Après une vie d’engagement, Michel Belzil tire sa révérence
COATICOOK. Après des décennies à porter plusieurs chapeaux, dont ceux de maire de Barnston-Ouest, préfet de la MRC de Coaticook, président de la Fédération des municipalités du Québec (FQM) et directeur général de la Coopérative funéraire de la région de Coaticook, Michel Belzil tourne la page. L’homme a décidé de prendre sa retraite, laissant derrière lui un parcours ancré au service de sa communauté.
“J’ai eu plusieurs rôles tout au long de ma carrière, reconnaît le principal intéressé. Je les ai tous appréciés. Ce qui me motivait, ç’a toujours été de répondre aux besoins des gens, d’être attentionné et d’être à leur écoute, peu importe la fonction que j’exerçais.”
Si plusieurs se souviennent de lui à titre d’élu, c’est plutôt comme directeur général de la Coopérative funéraire de la région de Coaticook qu’il s’est engagé au cours des dernières années. Les 17 dernières années, pour être exact. “Jamais je n’aurais pensé être demeuré là aussi longtemps, songe celui qui est entré en poste le 8 décembre 2008. À l’époque, je me rappelle, je me disais que j’allais faire ça une ou deux années pour me changer les idées. Finalement, quand Jacinthe Fecteau a quitté [elle occupe dorénavant le poste de directrice au CPE L’Enfantillage], je me suis mis à rencontrer les familles.
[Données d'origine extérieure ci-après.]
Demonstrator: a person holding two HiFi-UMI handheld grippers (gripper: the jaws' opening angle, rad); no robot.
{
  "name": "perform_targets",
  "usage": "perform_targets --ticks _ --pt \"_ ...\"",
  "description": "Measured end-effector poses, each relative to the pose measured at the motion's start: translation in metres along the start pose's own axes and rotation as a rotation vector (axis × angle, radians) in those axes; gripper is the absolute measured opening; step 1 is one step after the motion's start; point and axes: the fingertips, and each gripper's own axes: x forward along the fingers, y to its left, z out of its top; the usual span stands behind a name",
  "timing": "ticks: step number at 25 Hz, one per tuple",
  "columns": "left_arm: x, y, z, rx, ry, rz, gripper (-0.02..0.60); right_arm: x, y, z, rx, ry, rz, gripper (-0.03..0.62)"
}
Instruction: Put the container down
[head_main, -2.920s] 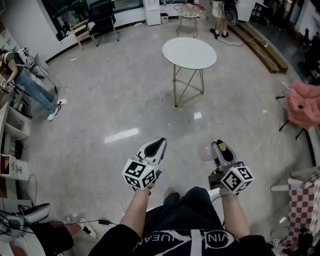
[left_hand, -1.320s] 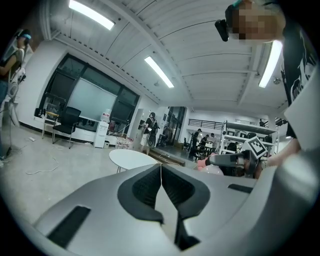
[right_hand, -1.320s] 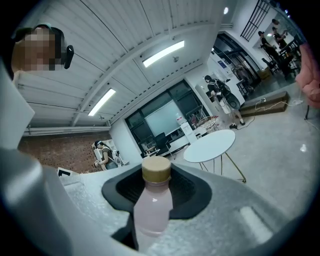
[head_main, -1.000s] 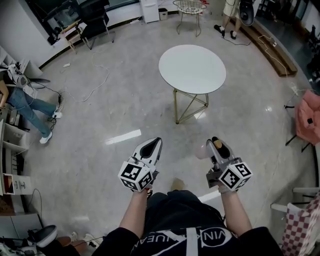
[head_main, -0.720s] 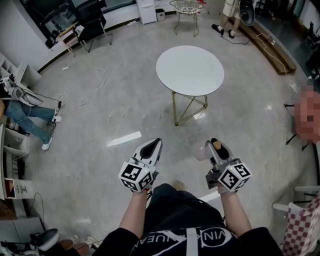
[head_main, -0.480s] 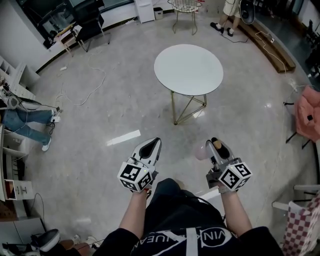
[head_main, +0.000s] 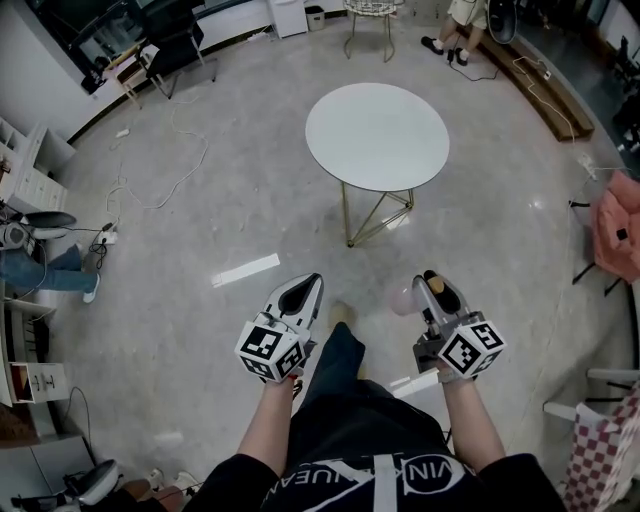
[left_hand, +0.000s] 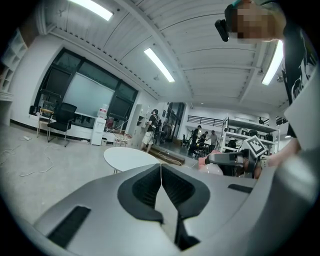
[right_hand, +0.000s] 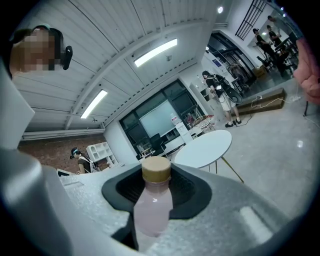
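A pale pink bottle (right_hand: 151, 207) with a tan cap (right_hand: 156, 170) stands upright between the black pads of my right gripper (right_hand: 156, 186), which is shut on it. In the head view the right gripper (head_main: 434, 287) is held in the air over the floor, with the bottle (head_main: 402, 301) showing at its left side. My left gripper (head_main: 305, 289) hangs level beside it, shut and holding nothing; its pads (left_hand: 150, 186) meet along one seam. A round white table (head_main: 377, 134) on gold wire legs stands ahead of both grippers, with nothing on it.
A pink garment (head_main: 615, 228) hangs on a stand at the right. A wire chair (head_main: 371, 14) and a standing person (head_main: 462, 18) are beyond the table. Cables (head_main: 150, 185) trail over the floor at the left, near shelves (head_main: 28, 170). A checked cloth (head_main: 600, 445) is at lower right.
The table has come nearer and drifted up in the head view as the person walks toward it; a leg now swings forward between the grippers. Both grippers keep their pose and grip.
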Motion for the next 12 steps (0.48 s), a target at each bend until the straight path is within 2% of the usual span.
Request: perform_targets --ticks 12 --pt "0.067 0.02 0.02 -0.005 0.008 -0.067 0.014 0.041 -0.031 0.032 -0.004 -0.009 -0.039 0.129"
J’ai vraiment apprécié mon travail d’accompagnement, de soutien.”
DES DEMANDES QUI SORTENT DE L’ORDINAIRE
Être à l’écoute des familles endeuillées, ça veut aussi dire se plier à des demandes qui sortent parfois de l’ordinaire.
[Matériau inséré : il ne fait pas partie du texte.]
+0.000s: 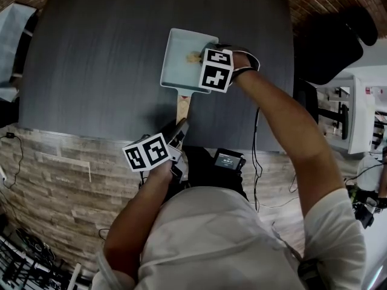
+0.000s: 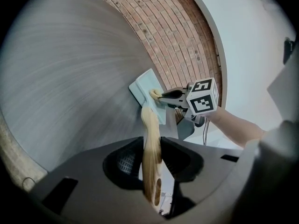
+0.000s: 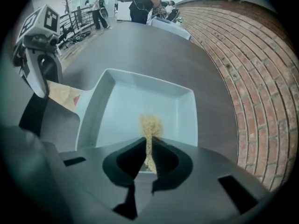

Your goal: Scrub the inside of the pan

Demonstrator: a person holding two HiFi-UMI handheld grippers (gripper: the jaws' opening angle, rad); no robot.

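Note:
A light blue square pan [image 1: 179, 58] lies on the dark grey table [image 1: 97, 53], its wooden handle [image 1: 183, 104] pointing toward me. My left gripper [image 1: 180, 128] is shut on that handle [image 2: 152, 146], which runs between its jaws in the left gripper view. My right gripper [image 1: 201, 59] points steeply down into the pan and is shut on a tan scrub pad [image 3: 150, 127]. The pad's tip rests on the pan floor [image 3: 140, 106], near the middle. The left gripper view shows the pan [image 2: 145, 88] from the handle side, with the right gripper [image 2: 162, 96] and pad [image 2: 153, 94] over it.
The table's near edge [image 1: 121, 132] runs just below the pan handle. A black chair [image 1: 338, 38] stands at the table's right. A brick floor [image 3: 252, 78] curves round the table. People [image 3: 140, 1] stand far beyond the table's end. A pale object [image 1: 12, 41] sits left of the table.

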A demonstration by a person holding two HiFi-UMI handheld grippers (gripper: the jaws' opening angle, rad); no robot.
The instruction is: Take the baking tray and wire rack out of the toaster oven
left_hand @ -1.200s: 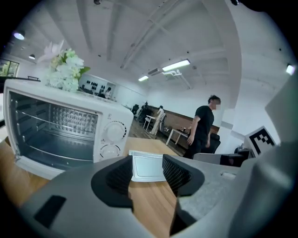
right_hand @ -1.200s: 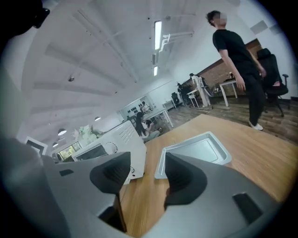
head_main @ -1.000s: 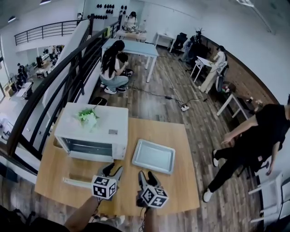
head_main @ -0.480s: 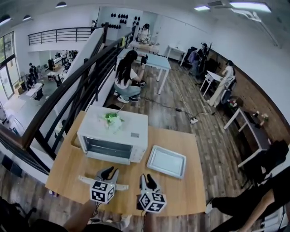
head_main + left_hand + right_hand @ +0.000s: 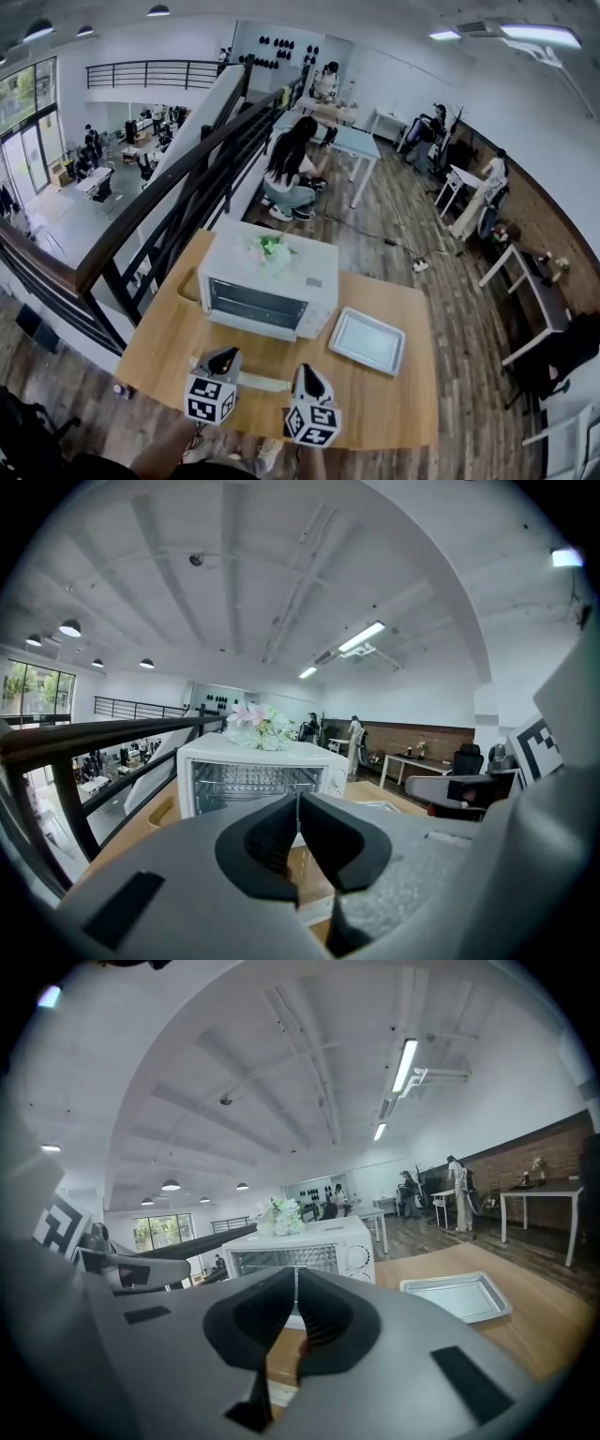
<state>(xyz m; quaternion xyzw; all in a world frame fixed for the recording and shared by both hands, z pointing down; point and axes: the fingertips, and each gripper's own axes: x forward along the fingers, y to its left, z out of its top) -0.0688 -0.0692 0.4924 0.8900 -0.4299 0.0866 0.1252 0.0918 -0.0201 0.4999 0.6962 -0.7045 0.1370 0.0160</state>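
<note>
By the railing (image 5: 169, 173), table (image 5: 394, 403) with toaster oven (image 5: 267, 281)

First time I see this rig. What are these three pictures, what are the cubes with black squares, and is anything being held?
No robot here: a person holds a gripper in each hand, and the patterned cubes are part of those. The head view comes from a camera on the person's head, looking down at the left gripper and right gripper. The other two views come from cameras riding on each gripper, looking along its fingers. On the wooden table stand a white toaster oven with flowers on top and, to its right, a baking tray. A wire grid shows inside the oven. Both pairs of fingers have just been closing and now meet, with nothing between them.
</note>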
“Il y avait des gens qui souhaitaient être exposés à la maison, mais sans embaumement, note-t-il. La loi est très stricte dans ces cas. On ne peut pas présenter un corps au public, passé un délai de 24 heures de la date du décès. Dans certaines circonstances, il a fallu faire vite.”
“Je me rappelle aussi d’une cérémonie où nous avons fait entrer une moto dans la salle d’exposition, poursuit M. Belzil. Ça prenait beaucoup de place. On nous avait même demandé s’il était possible de la faire vrombir à l’intérieur. Ç’a plutôt été fait à l’extérieur, tout près de la rue Chelsey.”
Lors d’une autre cérémonie, la salle de la coopérative s’est transformée aux couleurs du groupe rock Kiss, l’un des bands préférés d’un défunt.
L’ex-directeur général de la Coopérative funéraire de la région de Coaticook a vu ce monde évoluer au cours des dernières années. “On s’adapte de plus en plus aux demandes des familles et c’est ce qui fait que les cérémonies sont à l’image de la personne décédée”, laisse-t-il entendre.
“J’observe aussi que les familles sont de moins en moins nombreuses. Les grands rassemblements, il y en aura encore pendant quelque temps, mais ça va s’estomper. Les gens délaissent également les cérémonies à l’église.”
“J’AURAIS PU CONTINUER”
Même s’il a décidé de prendre sa retraite, l’homme de 74 ans dit encore avoir de l’énergie. “J’aurais pu continuer, même si ça commençait à être un petit peu plus difficile en fin de journée. J’ai arrêté parce que je me considérais encore en santé. Si je souhaite réaliser certains projets à la retraite, ça prend la forme.”
Il faut aussi dire que son épouse, Christiane, lui dit de ralentir depuis un p’tit moment.
Chose certaine, il ne s’ennuiera pas. “J’ai six enfants et dix petits-enfants. Je vais leur accorder du temps. Je veux aussi me mettre en forme et faire un peu plus d’exercice. Je ne suis peut-être pas un grand voyageur, mais je veux quand même faire quelques petites excursions de pêche en Abitibi. Et j’ai des plans aussi pour faire des petites rénovations à la maison.”
“Je vais prendre la vie de la manière qu’elle se présentera à moi”, conclut le nouveau retraité.